Ma, se poi si finirà per parlare di resistenza, voglio cominciare questa miniserie di post in modo più frivolo, cioè con la pasta sul coniglio.

L'uso caratteristico era con pappardelle, ma pasta corta (tortiglioni o penne) e anche tagliatelle potevano andare. Abbondante battuto di cipolla, sedano, carota, uno spicchio d'aglio anch'esso tritato. Meglio i pelati che la passata di pomodoro, e non doveva essere troppo rosso. E poi chiaramente il coniglio. Fatto a pezzi, per la corretta riuscita del sugo andava usata anche la testa, intera (poi scartata) e soprattutto il fegato. Il fegato, tritato e buttato in pentola assieme al soffritto. Un piatto unico di tradizione campagnola, in un colpo solo hai il sugo per la pasta e la carne per secondo. Aggiungi il contorno e sei a posto. Ho il ricordo vivissimo dell'odore del sugo di coniglio in via di preparazione.
Perché ho parlato al passato?
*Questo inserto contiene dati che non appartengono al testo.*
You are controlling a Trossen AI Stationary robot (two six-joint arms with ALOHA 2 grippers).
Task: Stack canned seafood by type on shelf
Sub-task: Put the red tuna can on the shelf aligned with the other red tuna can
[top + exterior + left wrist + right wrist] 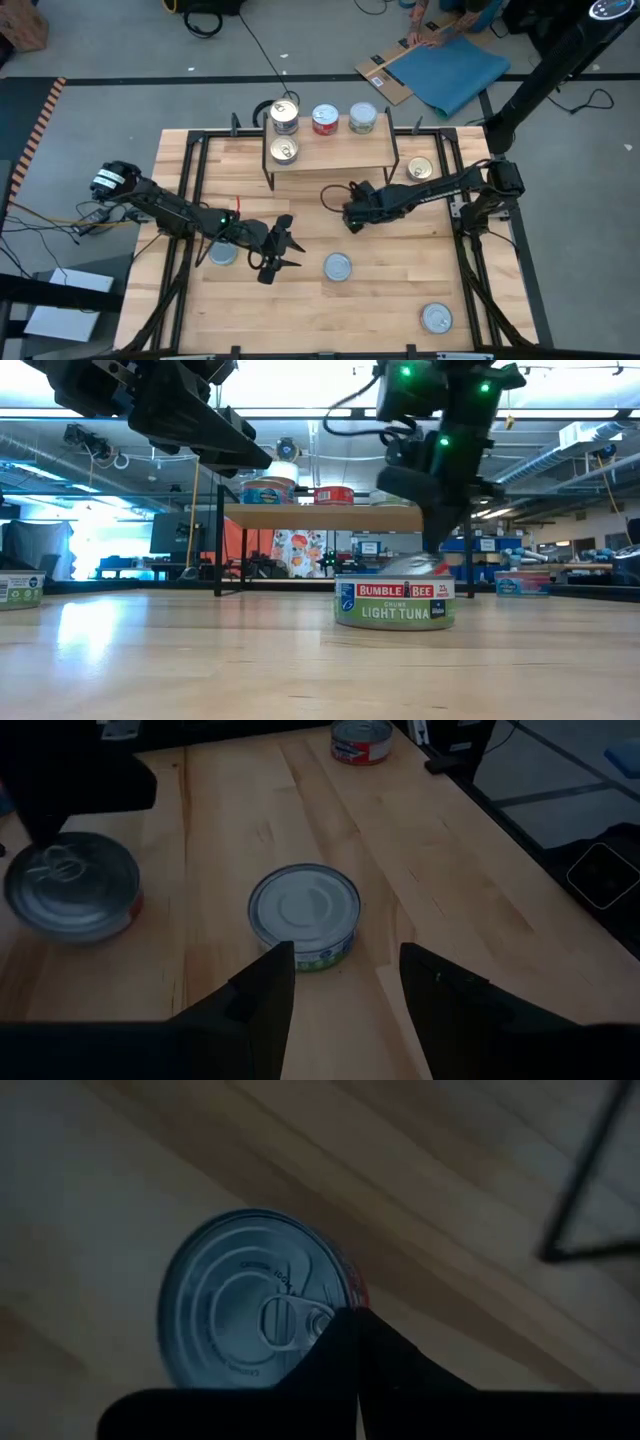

Perché l'ultima volta che ho cucinato questo piatto è stato con un coniglio allevato in casa, artigianale, di chi teneva anche pollaio e orto. Il suo fegato era scuro (color fegato, appunto), sodo, compatto - in una parola, sano.
Mi era capitato tempo prima di provarci con un coniglio preso al supermercato. Era stato confezionato senza testa, e vabbè. Ma il fegato era lì: beige chiaro, di un colore malato. Un fegato spappolato: odore "sbagliato", consistenza molle, si sbriciolava a toccarlo: inutilizzabile.
Un effetto collaterale delle condizioni di allevamento industriale.
Un effetto collaterale frivolo, perché come dicevo l'uso di antibiotici negli allevamenti industriali è indicato tra le cause dell'insorgere di ceppi batterici resistenti agli antibiotici.